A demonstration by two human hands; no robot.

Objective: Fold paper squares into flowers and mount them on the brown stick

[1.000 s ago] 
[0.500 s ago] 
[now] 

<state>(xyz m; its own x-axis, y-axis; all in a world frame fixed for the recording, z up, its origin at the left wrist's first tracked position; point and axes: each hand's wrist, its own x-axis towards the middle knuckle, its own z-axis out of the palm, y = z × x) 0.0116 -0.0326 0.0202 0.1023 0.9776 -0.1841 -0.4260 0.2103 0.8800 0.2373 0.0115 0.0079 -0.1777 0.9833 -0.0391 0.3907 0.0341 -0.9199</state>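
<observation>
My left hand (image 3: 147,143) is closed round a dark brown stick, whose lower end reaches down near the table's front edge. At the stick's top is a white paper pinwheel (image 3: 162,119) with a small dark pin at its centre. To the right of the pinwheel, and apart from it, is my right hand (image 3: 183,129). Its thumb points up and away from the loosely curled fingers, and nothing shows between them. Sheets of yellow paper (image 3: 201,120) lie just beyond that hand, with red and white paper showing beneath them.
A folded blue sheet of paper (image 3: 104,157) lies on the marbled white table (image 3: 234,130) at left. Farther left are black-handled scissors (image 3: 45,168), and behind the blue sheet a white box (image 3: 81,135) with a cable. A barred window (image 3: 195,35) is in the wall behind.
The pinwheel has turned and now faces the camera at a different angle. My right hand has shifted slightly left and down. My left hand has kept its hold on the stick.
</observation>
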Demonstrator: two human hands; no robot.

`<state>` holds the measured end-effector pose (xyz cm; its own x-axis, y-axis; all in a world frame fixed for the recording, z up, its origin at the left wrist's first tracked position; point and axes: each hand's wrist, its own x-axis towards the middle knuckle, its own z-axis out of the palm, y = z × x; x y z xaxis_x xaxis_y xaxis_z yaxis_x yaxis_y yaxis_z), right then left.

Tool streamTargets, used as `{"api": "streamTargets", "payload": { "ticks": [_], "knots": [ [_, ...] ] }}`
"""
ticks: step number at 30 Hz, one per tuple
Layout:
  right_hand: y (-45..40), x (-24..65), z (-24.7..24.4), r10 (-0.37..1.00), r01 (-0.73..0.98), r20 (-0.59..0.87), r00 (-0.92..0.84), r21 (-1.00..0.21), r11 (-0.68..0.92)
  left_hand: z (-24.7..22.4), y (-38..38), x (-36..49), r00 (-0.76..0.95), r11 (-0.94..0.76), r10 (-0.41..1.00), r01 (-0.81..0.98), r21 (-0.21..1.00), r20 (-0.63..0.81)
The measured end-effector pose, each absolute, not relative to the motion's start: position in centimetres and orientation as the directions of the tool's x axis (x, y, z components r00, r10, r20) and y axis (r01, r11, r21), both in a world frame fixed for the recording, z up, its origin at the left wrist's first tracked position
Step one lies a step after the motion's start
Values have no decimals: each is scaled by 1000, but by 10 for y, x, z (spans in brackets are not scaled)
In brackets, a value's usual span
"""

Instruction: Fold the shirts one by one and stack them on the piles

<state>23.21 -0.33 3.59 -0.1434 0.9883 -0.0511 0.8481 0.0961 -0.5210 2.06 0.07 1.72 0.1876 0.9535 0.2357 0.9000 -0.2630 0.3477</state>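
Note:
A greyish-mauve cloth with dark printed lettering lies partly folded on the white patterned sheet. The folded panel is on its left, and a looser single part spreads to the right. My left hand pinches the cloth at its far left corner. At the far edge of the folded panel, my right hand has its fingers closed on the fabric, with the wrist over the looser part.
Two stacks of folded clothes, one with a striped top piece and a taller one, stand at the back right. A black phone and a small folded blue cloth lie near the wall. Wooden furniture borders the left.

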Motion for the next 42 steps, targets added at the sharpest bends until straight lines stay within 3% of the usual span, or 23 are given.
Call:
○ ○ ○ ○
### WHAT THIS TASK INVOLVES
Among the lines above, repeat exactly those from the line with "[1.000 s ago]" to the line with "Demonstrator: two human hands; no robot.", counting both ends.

### SOLUTION TO THIS PROBLEM
[1.000 s ago] 
[0.500 s ago] 
[now] 

<state>(xyz m; its own x-axis, y-axis; all in a world frame fixed for the recording, z up, its origin at the left wrist's first tracked position; point and axes: each hand's wrist, its own x-axis towards the middle knuckle, its own z-axis out of the palm, y = z × x) 0.0116 -0.0326 0.0202 0.1023 0.9776 -0.1841 -0.4260 0.2103 0.8800 0.2373 0.0115 0.0079 -0.1777 0.9833 -0.0391 0.3907 0.0341 -0.9199</state>
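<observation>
My left hand (image 3: 147,143) is closed round a dark brown stick, whose lower end reaches down near the table's front edge. At the stick's top is a white paper pinwheel (image 3: 162,119) with a small dark pin at its centre. To the right of the pinwheel, and apart from it, is my right hand (image 3: 183,129). Its thumb points up and away from the loosely curled fingers, and nothing shows between them. Sheets of yellow paper (image 3: 201,120) lie just beyond that hand, with red and white paper showing beneath them.
A folded blue sheet of paper (image 3: 104,157) lies on the marbled white table (image 3: 234,130) at left. Farther left are black-handled scissors (image 3: 45,168), and behind the blue sheet a white box (image 3: 81,135) with a cable. A barred window (image 3: 195,35) is in the wall behind.
The pinwheel has turned and now faces the camera at a different angle. My right hand has shifted slightly left and down. My left hand has kept its hold on the stick.
</observation>
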Demonstrator: two human hands; no robot.

This answer is complete as written.